Grimes’ tattoos speak to a wider trend taking up social media – what I seek advice from as post-human or nu-tribal. These skeletal tattoos are fine-lined and greyscale, looking like cyborgian veins by the use of Y2K tribal tatts and HR Giger. Sprawling and shadowy, they snake down the body in fluid lines that appear as in the event that they’ve been drawn freehand (which they generally are). The artists, though not geographically close to 1 one other, are a part of the identical online communities of tattoo artists drawing on imagery of fantasy, sci-fi, and nature to create otherworldly creations.
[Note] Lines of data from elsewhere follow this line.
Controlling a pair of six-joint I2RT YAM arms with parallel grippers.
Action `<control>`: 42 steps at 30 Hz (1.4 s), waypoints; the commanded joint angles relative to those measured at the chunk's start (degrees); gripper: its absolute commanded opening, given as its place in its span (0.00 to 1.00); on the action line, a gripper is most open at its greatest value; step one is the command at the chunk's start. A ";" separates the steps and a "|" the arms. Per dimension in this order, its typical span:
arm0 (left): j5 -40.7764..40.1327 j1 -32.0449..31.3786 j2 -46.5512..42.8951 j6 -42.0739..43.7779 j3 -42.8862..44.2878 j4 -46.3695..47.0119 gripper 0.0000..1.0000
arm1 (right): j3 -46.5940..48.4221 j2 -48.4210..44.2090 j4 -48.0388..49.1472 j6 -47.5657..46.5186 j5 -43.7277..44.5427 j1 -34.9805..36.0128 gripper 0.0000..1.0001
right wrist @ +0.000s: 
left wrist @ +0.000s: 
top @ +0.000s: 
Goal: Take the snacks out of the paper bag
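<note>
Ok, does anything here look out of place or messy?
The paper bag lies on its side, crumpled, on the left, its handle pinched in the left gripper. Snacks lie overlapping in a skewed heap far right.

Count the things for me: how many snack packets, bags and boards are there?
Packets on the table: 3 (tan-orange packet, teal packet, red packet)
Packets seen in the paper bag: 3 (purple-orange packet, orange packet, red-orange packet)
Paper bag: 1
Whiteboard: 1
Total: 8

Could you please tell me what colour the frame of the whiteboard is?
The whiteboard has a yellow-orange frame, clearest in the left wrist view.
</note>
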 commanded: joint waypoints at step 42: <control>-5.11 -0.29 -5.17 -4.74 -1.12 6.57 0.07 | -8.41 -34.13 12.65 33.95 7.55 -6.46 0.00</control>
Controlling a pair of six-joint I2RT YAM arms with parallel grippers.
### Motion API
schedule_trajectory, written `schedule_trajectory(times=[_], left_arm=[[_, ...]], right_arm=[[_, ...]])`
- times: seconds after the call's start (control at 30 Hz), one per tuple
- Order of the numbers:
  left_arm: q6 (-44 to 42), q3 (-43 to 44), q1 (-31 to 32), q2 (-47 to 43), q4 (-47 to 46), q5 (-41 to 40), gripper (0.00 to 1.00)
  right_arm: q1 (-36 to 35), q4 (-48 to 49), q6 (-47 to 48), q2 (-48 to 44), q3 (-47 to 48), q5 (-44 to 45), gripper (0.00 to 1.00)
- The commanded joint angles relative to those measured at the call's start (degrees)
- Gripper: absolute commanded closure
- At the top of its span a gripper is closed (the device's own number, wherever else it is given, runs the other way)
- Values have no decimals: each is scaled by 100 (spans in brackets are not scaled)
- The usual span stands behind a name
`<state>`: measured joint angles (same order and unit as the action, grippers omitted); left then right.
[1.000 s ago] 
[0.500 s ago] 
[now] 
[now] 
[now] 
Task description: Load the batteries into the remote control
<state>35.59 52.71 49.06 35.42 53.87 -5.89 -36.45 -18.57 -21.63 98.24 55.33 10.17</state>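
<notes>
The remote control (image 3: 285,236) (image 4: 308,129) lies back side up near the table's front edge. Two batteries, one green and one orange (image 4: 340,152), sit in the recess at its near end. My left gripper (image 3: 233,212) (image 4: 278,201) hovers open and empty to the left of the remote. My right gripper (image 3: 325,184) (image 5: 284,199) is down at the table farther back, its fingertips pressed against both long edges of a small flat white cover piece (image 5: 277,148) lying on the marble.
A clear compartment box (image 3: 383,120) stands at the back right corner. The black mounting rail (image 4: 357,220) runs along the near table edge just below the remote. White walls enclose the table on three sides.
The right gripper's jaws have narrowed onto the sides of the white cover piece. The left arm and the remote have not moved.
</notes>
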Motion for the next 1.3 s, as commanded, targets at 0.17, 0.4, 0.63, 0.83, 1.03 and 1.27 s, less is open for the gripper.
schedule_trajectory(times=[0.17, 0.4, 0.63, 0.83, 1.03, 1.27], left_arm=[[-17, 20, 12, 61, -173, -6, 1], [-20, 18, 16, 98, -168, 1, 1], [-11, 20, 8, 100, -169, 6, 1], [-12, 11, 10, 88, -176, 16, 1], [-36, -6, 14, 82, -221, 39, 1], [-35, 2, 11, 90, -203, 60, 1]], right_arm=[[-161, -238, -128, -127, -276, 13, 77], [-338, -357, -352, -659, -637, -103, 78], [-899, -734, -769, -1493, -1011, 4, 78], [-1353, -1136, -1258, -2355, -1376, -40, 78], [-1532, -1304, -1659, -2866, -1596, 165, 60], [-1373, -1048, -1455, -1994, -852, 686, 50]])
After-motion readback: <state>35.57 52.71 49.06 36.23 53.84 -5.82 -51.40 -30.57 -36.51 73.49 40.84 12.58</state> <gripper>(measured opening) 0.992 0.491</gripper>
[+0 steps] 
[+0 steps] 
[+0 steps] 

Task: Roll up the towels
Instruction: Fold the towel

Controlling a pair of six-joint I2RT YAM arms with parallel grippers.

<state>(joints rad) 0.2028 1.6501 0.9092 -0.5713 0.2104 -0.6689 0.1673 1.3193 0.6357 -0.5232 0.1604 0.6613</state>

“The tribal images that feature in so-called post-humanist tattoos are variations of the older traditional tribal genre which have evolved and adjusted to suit the contemporary era,” says South Korean tattoo artist GyeHoo Bolsu. “During Y2K in Korea, ridiculously radical and futuristic fashion and apocalyptic interior designs were in trend. Plainly the present generation has accepted the crude trends of the era in a positive way. While people’s interests in traditional elements proceed to wane today, Y2K trends are reinterpreted from the present era’s perspective and endlessly reproduced,” they explain.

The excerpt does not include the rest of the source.